On the heels of imposing crushing fines (up to $10,000 a day)on short-term rentals across Oahu, Honolulu officials are going even further in their attempts to squash people’s property rights. The city is hiring an entire inspection staff to help enforce the island’s strict anti-home-sharing laws. The city already employs 17 permanent property inspectors, but it plans to hire another six just to uncover illegal short-term rentals.

Enforcing prohibitions or restrictions on home-sharing inevitably offends privacy rights, in part because if no nuisance is occurring, determining whether an occupant is a homeowner or a guest often requires officials to invade a person’s private home.

That’s the tactic officials in Miami Beach have resorted to, sending uniformed enforcement officers armed with bodycams out into the night to barge in on tourists suspected of illegally renting private homes. And in Chicago, home-sharers are required to open their homes to city inspectors “at any time and in any manner,” without a warrant or even a reason, and regardless of whether guests are even present in the home. The Goldwater Institute is challenging Chicago’s rule in court because forcing homeowners to waive their privacy rights in exchange for permission to allow overnight guests in their homes violates the state and U.S. constitutions. As more cities follow suit, more lawsuits are sure to follow.
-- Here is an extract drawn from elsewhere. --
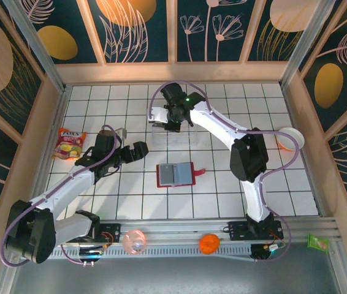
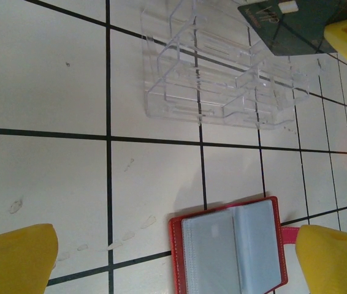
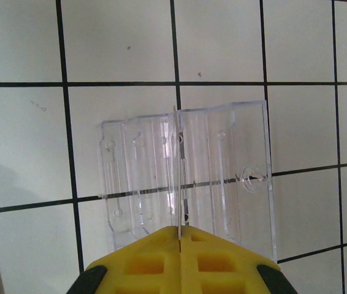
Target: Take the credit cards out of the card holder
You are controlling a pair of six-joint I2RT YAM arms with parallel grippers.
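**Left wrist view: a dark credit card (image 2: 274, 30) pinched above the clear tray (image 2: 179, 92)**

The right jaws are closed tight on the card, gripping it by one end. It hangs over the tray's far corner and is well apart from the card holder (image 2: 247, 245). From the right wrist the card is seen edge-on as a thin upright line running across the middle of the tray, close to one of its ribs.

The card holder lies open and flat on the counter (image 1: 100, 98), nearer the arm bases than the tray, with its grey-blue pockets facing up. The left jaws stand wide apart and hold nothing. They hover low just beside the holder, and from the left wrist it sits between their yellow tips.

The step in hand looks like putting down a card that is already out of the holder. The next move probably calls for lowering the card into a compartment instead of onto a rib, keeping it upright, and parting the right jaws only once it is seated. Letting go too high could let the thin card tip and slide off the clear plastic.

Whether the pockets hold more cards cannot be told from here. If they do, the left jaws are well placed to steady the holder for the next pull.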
Raiding private residences to crack down on home-sharing not only intrudes on people’s privacy rights; ironically, it can actually undermine a city’s ability to tackle real nuisances. Indeed, the Nashville police department balked at having to enforce anti-home-sharing laws against peaceful renters, because it prevents them from fulfilling the most important parts of their job. Police better serve the community by “proactively working to deter criminal activity,” and “respond[ing] to quality of life issues such as vehicles blocking rights of way and noise complaints,” not snooping on unproblematic guests.

At the end of the day, it’s the taxpayers who foot the bill for these misguided priorities. Santa Monica, California, spent nearly half a million dollars creating a full-time task force to enforce its ban on home-sharing—only to catch a single homeowner. There were no accusations that his properties were poorly maintained or that guests had been cheated.

Honolulu’s new inspection team will cost taxpayers hundreds of thousands of dollars in the first year alone—not to mention the toll on the local economy (and people’s privacy and property rights). And for what? To catch people who are renting responsibly? If cities have to raid homes like gangbusters just to determine whether people are breaking the law, perhaps officials should rethink their regulations and refocus their efforts (and taxpayer dollars) on putting a stop to genuine bad actors.

Christina Sandefur is Executive Vice President of the Goldwater Institute.